Collection entries:
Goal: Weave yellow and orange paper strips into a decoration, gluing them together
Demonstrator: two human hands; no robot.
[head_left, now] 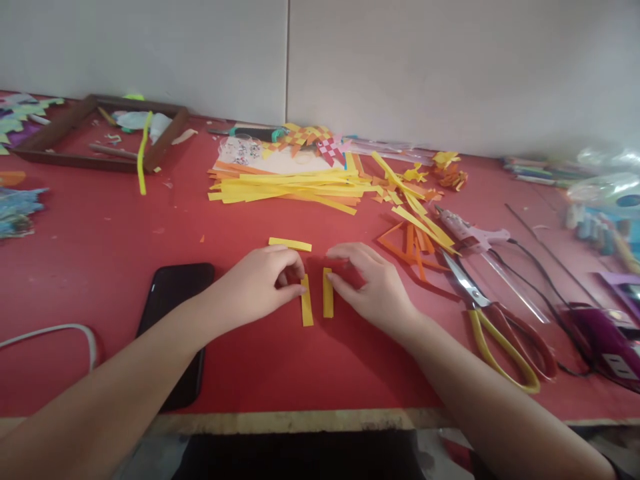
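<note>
Head view: fingers of my left hand (255,283) pinched the top of the left strip (307,303), those of my right hand (373,283) the right strip (328,297). Both strips lay parallel on the tabletop (100,233). A third strip (290,245) lay beyond them, untouched, and the strip pile (290,187) suggested that most of the work remained.

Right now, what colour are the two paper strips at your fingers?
Both paper strips are yellow; the head view shows them.

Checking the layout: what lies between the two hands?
Head view: two yellow strips, side by side: left strip at the left hand, right strip at the right hand.
</note>
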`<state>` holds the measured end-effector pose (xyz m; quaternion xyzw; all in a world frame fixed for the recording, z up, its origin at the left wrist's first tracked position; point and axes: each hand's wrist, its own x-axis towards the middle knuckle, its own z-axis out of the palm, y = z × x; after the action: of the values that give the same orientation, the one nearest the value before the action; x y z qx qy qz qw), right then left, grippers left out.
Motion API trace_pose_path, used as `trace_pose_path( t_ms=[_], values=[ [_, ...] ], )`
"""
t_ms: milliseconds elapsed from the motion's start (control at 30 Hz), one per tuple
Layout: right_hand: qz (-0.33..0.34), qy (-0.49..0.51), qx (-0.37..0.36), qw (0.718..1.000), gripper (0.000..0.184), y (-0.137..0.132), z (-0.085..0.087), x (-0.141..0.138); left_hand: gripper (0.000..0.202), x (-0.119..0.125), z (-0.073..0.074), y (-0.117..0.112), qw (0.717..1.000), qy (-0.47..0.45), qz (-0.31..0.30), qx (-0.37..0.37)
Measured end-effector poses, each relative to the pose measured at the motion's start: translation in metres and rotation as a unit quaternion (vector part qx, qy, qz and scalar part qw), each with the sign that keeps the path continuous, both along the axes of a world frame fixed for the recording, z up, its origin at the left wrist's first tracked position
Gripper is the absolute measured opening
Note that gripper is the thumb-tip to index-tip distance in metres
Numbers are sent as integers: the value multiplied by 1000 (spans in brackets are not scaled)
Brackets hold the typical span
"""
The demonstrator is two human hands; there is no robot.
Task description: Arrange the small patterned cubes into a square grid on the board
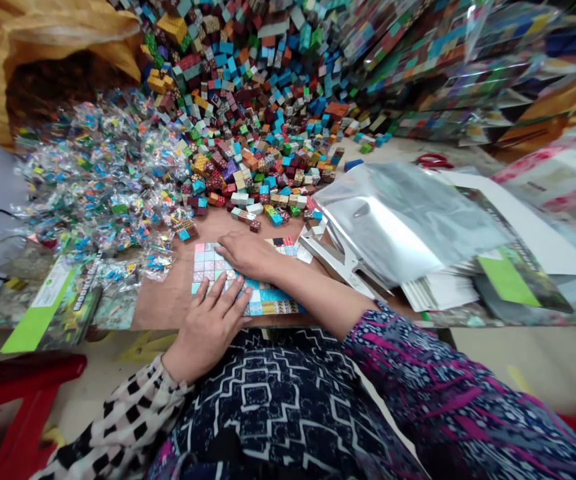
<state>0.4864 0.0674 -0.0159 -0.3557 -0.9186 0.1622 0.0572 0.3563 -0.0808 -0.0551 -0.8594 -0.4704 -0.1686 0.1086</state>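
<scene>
A flat sheet of small coloured cubes (207, 261), set out in rows, lies on the brown table (165, 300) just in front of me. My left hand (208, 327) rests palm down on its near edge with the fingers spread. My right hand (248, 255) lies flat across the far side of the sheet, fingers stretched toward the left. Neither hand holds anything. Much of the sheet is hidden under the two hands.
A big heap of loose coloured cubes (263, 100) fills the back. Small clear packets (103, 180) pile up at left. Silvery plastic bags (403, 213) and printed cards (508, 273) lie at right, with red scissors (433, 161) behind. A red stool (23, 393) stands low left.
</scene>
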Motion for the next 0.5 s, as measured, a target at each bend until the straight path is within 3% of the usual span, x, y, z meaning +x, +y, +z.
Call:
trace_pose_path(
  t_ms=[333, 500],
  values=[
    [18, -42, 2, 999, 41, -2, 8, -4, 52, -1, 0, 2, 999, -28, -11, 10],
    [-9, -29, 22, 999, 45, 13, 15, 19, 56, 4, 10, -2, 1000, -9, 4, -23]
  ],
)
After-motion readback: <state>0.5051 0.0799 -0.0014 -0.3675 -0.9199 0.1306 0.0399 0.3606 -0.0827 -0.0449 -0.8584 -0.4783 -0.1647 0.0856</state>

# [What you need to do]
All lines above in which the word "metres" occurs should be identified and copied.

# [Output for this exercise]
Measured end-effector poses, each relative to the pose measured at the motion's start: translation in metres and rotation as a unit quaternion (vector part qx, qy, qz and scalar part qw), each with the sign that keeps the path continuous, both along the axes of a world frame fixed for the recording, z up, its origin at the left wrist's first tracked position
Note that gripper is the thumb-tip to index-tip distance in metres

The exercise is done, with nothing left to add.